After Christmas I”ll have to come up with some writing resolutions. That will take some thought. Here’s something though. For the last twenty years I wondered if the coming year would be the year I finally published my first novel. This year I don’t have to wonder anymore.
And that’s a very cool thing.
Usually a little walking does not daunt me. I walk at least an hour every day just to the subway and back and taking out the dogs. But the hill you climb from Pioneer Square to Capitol Hill and the Elliot Bay Bookstore is brutal. I got a ride downtown this time and skipped the light-rail then figured I’d just walk the thirty minutes to the bookstore.
How tough could it be? I walk fast. I figured I’d make it in 15 or 20 minutes max.
It was cool and misty but I was sweating heavily by the time I got to the top of Capital Hill and over onto 10th Avenue. Capital Hill shouldn’t be called a hill. The word just doesn’t suit it. Hill of death. Hill of humongosity. Ankle-break hill. Mountain called hill. Really.
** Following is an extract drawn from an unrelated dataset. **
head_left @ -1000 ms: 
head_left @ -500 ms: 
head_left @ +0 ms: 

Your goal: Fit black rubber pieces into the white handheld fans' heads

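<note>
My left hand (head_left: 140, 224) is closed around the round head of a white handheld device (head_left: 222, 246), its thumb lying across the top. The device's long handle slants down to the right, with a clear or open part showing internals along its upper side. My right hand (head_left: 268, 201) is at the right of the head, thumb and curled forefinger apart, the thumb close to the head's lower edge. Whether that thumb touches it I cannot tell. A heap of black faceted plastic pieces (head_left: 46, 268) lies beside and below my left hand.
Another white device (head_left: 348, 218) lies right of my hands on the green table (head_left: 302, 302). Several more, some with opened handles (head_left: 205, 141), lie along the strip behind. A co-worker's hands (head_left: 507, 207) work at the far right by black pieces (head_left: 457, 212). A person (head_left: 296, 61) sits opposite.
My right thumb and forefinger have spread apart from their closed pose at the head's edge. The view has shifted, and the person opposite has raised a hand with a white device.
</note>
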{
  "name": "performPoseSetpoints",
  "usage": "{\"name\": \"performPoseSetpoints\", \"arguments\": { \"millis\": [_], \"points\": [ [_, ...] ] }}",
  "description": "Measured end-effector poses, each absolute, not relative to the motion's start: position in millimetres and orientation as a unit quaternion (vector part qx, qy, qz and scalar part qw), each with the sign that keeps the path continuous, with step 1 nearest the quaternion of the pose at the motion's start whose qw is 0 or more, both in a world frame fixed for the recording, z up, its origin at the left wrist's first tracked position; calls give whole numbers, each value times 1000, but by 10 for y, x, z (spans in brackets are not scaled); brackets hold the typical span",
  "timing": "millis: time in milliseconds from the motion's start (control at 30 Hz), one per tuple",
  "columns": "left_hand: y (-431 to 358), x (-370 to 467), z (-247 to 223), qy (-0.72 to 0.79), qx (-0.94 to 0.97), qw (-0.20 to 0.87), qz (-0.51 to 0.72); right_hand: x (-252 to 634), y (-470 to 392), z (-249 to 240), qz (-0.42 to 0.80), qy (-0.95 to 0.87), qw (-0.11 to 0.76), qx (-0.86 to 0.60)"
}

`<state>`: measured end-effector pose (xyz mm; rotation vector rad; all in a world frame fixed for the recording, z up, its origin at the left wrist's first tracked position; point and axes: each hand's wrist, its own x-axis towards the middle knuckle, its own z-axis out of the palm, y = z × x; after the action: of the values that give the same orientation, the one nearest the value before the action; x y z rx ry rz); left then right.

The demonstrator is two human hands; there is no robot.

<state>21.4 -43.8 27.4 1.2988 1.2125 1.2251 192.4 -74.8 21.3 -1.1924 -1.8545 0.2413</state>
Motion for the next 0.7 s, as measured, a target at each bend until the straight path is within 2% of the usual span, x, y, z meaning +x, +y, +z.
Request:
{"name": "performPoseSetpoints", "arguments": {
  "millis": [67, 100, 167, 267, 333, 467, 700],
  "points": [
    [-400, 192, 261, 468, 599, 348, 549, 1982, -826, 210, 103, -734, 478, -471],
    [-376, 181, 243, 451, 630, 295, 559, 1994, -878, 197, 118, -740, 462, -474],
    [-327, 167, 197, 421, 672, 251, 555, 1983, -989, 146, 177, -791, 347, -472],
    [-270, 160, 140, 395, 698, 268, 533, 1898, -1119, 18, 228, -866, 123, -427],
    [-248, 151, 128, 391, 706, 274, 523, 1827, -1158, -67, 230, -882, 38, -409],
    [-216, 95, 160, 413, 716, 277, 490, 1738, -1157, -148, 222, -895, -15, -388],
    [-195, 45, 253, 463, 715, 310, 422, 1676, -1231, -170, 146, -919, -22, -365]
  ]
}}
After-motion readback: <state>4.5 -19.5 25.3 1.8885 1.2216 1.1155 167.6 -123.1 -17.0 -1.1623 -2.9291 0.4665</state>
Elliot Bay Bookstore is a big indi and I wanted to make an impression. I’m sure my disheveled look and the beads of perspiration rolling down my forehead did the trick. Bookseller Mathew was kind enough to take my book.
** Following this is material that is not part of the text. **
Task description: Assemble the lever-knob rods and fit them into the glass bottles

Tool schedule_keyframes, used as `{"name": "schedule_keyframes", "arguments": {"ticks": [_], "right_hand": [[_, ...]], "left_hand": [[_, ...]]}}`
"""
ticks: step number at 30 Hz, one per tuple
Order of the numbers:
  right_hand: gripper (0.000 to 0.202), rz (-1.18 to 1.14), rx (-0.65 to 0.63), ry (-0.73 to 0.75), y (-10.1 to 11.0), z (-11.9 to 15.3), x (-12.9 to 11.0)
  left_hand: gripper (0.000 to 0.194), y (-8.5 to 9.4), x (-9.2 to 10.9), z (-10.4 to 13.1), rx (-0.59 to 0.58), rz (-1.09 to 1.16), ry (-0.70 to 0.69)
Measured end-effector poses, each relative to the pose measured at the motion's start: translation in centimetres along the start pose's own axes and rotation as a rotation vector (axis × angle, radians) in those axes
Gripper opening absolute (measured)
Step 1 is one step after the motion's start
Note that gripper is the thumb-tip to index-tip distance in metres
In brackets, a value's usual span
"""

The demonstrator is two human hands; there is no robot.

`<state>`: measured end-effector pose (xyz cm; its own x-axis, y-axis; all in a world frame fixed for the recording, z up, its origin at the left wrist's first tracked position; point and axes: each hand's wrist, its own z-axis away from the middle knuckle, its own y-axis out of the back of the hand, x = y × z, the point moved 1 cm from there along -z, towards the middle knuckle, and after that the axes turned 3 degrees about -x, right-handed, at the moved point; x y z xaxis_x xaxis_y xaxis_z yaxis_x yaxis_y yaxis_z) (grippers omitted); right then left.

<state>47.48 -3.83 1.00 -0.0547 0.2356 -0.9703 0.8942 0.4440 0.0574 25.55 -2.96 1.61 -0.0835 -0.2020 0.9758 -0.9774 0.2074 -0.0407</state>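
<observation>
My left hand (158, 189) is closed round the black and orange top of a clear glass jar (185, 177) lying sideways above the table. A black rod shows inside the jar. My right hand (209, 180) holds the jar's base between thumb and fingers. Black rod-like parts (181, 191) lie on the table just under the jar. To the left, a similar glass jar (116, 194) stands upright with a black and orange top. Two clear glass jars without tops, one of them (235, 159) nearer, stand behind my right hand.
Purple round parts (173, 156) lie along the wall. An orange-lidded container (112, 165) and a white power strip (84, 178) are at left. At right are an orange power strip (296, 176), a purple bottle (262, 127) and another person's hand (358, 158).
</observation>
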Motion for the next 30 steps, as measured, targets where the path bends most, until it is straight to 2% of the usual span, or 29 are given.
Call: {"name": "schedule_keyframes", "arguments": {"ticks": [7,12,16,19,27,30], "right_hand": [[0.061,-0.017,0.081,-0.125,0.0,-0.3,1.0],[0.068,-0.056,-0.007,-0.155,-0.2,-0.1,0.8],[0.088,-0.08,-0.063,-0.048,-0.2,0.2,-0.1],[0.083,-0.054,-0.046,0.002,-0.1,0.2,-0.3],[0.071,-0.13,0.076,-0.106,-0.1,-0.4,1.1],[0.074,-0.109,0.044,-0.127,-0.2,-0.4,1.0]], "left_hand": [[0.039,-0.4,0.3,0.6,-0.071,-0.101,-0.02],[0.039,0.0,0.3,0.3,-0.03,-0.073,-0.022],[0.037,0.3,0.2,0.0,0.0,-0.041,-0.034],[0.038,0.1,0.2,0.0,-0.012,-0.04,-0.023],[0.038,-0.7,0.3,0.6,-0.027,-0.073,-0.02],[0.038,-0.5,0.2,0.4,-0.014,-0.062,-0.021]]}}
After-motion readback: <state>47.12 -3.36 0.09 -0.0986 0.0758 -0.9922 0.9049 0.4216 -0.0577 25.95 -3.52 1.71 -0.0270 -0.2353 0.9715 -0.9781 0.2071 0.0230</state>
“Can I give you my pitch?” I asked.
“Not necessary,” he said.
He checked to make sure he could get it from Ingrams and to make sure it was not self-published (yes, these things do, in my experience over the last six months marketing my book, matter). Satisfied with both, he assured me he’d get it into the hands of their YA specialist. Then he kindly got me directions to the Club Auriol, Fencing Salle – just 30 minutes … down hill … north of where I started.
“Downhill?” I asked.
He nodded sagely.
“Well,” I said, “it’s better than up hill.” And off I went. Back to sweating.
I had planned to go to two fencing salles in two different parts of town but at 7:15pm I knew I would never make it to both. So I went for the closer of the two – Salle Auriol. And I figured I’d work the opposing muscles in my legs on the downward haul – always searching for balance.
I love Seattle. It’s not New York, but I love it just the same.
I’ve been to Seattle three times now. The first time was after I finished the Peace Corps and I traveled up the west coast to Alaska then across the country to New York (a 6-month trip). I stayed in Seattle for 11 days, a few on Bainbridge Island at the home of a family friend, the rest at a Hostel.Elliot Bay Bookstore was in Pioneer Square – far from it’s present 10th avenue location. I travelled up to Juno by ferry from there and stayed north for a month afterwards. It was sunny six out of eleven days in Seattle, even though everyone swears to me it’s never sunny there.
The second time I was in Seattle it was for the National Association of Drug Court Professionals national conference and I stayed four days – mostly at the conference center but one afternoon we got a tour of some parks on the outskirts of the City by the sister of a colleague. It was sunny every day. A Seattle resident told me, “Yeah we love the summer but we all hate the winter. It rains every day and we don’t get much daylight as the days so much shorter up here. Everyone goes on antidepressants to get through to the spring.”
This third time in Seattle was for only three days, but I definitely made the most of them. I rained every day and I didn’t see the sun.
Four things I noticed this time about what I consider to be a unique and beautiful city include:
- This time I walked, bussed, and light-railed a good part of the city and it is oxygen-debt-in-the-thighs hilly. It is also hard to figure out the bus lines but the men in yellow make it all easier than it should be. “Just ask the men in yellow if you get lost,” the hotel manager told me. “They’ll help you find your way.”
- In the neighborhoods outside downtown there are a lot of runners – I mean a lot. They run alone, in pairs, and in packs. They run in the rain and mist.
- The city overall is pretty clean – now remember I’m from New York City which is not.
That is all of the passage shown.